# Want to bulid a desk



## Stedman (Jun 4, 2006)

The desk i want to build is very similar to this one:










The only real requirements that i need is for it to be a corner desk with a shelf above the actual workspace capable of supporting about 50 lbs comfortably.
I'm more than capable when it comes to woodworking but i'd really like to have a set of plans to base my project on because i dont have a lot of time to set aside to work on it and i'll need to have it built in one day then have another day for the paint/stain to dry before i install it in my office. If time wasn't an issue i'd just start from scratch and build it as i went but i really dont have time to do it this way.

If anyone has run across a set of plans online that i could even modify to meet my needs i'd greatly appreciate it.

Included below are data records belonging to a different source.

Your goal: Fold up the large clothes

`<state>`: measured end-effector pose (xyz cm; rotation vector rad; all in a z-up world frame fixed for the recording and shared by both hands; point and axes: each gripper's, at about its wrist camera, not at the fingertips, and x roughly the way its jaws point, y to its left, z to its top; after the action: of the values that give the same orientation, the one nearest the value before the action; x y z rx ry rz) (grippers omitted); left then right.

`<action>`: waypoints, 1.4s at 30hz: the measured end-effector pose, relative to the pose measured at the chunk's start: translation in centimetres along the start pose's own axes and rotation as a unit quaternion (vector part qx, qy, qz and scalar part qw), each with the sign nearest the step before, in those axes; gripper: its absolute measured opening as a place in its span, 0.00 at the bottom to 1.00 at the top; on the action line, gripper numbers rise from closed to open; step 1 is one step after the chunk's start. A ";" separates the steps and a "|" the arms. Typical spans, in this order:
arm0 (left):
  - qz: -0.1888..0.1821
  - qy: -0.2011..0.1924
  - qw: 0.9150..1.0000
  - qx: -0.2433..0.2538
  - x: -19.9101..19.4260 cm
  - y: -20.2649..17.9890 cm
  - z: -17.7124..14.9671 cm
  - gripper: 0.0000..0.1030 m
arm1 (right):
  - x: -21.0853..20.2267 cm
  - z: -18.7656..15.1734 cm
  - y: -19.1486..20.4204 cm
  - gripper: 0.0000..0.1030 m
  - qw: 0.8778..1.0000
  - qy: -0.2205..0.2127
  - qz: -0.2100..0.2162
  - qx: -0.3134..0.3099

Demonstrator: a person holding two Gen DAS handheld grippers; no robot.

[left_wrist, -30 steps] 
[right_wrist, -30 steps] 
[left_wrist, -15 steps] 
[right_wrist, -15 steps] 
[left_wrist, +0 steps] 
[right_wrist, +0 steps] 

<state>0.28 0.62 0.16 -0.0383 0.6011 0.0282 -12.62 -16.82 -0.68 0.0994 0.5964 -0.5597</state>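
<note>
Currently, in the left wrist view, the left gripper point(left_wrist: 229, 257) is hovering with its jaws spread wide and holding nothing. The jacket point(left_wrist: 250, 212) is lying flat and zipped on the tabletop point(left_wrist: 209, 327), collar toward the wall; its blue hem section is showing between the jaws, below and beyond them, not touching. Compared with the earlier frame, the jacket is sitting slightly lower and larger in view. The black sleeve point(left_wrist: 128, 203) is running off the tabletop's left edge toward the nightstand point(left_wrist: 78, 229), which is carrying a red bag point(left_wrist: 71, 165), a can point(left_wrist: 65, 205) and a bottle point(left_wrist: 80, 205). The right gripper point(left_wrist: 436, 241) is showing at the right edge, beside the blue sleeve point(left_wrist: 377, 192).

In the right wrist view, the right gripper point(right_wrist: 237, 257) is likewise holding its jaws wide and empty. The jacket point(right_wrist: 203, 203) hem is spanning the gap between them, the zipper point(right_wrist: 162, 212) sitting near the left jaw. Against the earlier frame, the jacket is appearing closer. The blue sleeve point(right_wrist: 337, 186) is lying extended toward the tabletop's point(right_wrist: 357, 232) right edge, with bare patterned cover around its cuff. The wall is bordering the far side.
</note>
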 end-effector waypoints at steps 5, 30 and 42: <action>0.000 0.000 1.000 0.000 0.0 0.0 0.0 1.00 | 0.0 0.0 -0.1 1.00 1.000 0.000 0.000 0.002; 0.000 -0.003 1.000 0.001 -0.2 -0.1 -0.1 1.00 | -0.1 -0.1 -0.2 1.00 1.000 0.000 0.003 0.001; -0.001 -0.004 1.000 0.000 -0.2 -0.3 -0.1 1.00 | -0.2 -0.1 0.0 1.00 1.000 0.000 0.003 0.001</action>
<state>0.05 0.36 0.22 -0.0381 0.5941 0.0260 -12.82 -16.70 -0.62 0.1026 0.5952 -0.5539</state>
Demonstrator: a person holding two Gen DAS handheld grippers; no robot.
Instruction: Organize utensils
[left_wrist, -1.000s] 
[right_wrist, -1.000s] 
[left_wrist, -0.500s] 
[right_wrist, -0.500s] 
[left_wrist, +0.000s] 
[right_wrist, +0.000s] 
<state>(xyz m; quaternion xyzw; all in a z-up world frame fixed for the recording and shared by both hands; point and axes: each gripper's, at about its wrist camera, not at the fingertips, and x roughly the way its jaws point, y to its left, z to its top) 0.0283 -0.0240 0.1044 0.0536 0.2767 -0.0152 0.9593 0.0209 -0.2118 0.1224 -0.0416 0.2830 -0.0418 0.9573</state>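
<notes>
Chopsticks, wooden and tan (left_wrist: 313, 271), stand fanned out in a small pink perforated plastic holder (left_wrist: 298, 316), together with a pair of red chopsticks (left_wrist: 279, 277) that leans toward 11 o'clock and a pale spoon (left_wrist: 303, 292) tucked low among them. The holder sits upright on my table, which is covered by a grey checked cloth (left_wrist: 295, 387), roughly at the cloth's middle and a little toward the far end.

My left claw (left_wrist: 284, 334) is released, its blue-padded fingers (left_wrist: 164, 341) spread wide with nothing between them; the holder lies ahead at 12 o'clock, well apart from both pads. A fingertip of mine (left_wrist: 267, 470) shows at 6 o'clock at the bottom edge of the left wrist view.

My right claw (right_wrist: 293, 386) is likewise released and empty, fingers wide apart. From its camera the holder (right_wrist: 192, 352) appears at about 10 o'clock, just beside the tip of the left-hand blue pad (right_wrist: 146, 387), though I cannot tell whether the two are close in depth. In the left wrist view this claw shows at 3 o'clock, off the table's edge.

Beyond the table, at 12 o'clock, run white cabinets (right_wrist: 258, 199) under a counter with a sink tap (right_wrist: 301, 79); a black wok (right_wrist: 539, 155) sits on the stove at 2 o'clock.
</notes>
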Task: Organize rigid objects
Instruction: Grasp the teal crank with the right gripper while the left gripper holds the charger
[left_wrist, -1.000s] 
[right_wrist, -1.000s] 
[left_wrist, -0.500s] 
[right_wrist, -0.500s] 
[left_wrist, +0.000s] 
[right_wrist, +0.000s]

(the time constraint isn't a matter of how fast i have to get it completed, it doesn't matter how long it takes me to get started on it but once i start i need to get it out of my shop quickly because m-f i run a business in that shop and it cant be in the way)


----------



## SABL (Jul 4, 2008)

That could be quite a project for a one day deal unless you have a shop that is set up for woodworking.....even then, it could be a long day. What material would you like to use and the desired finish?? Melamine clad particle board and plywood is available but I have never seen it in the average home improvement stores. I just noticed you set aside 1 day for paint/stain....I don't see that happening unless you have spray equipment or plan on 1 coat. 

Give us a list of available equipment... saws, nailers, drill/drivers, routers, sanders, Kreg Jig, etc......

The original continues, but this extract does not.